Exercise description:
Write out, word for word, every line in the data below from the one containing "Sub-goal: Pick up" to the one containing "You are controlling", both of them included.
---- Supplied information
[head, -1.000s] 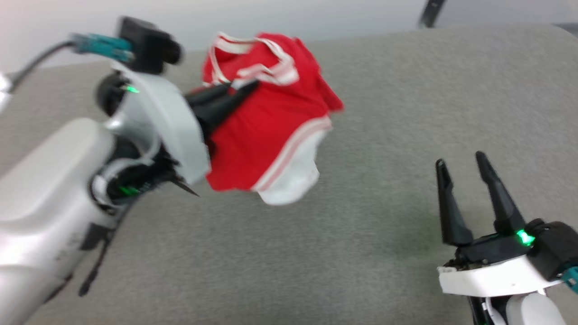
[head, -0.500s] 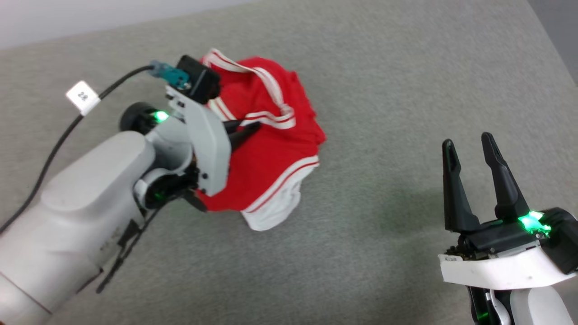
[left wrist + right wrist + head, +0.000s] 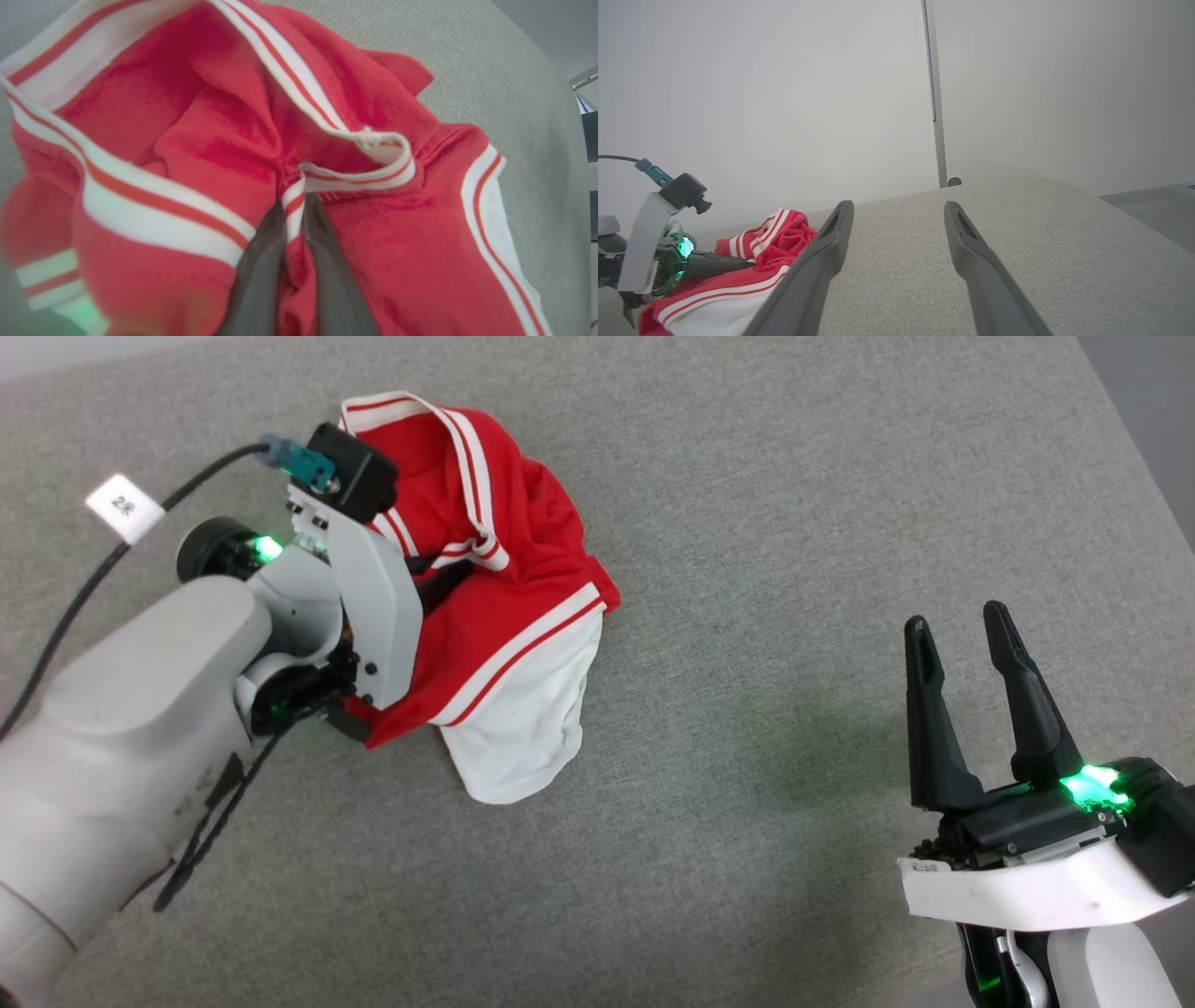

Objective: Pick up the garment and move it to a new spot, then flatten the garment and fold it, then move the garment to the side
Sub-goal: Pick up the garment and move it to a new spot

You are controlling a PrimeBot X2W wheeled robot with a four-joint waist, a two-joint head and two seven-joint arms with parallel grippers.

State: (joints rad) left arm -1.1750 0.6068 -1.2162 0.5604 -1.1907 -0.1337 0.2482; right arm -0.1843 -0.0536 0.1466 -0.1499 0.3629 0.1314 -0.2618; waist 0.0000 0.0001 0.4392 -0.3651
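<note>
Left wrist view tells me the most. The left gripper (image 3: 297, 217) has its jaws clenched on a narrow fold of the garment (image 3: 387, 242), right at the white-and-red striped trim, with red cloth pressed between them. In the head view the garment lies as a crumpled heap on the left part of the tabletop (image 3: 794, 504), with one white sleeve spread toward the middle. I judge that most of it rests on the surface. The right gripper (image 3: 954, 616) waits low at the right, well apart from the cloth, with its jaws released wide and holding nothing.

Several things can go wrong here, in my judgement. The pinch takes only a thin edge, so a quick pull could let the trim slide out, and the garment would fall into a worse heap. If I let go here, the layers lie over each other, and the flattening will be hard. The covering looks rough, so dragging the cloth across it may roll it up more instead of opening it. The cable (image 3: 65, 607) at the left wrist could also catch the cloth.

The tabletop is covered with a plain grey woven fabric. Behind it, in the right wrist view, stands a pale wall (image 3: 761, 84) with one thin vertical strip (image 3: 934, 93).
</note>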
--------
Task response:
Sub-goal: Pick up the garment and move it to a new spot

You are controlling a PrimeBot X2W wheeled robot with a four-joint waist, a two-joint head and two seven-joint arms with parallel grippers.

Nothing further is needed for this answer.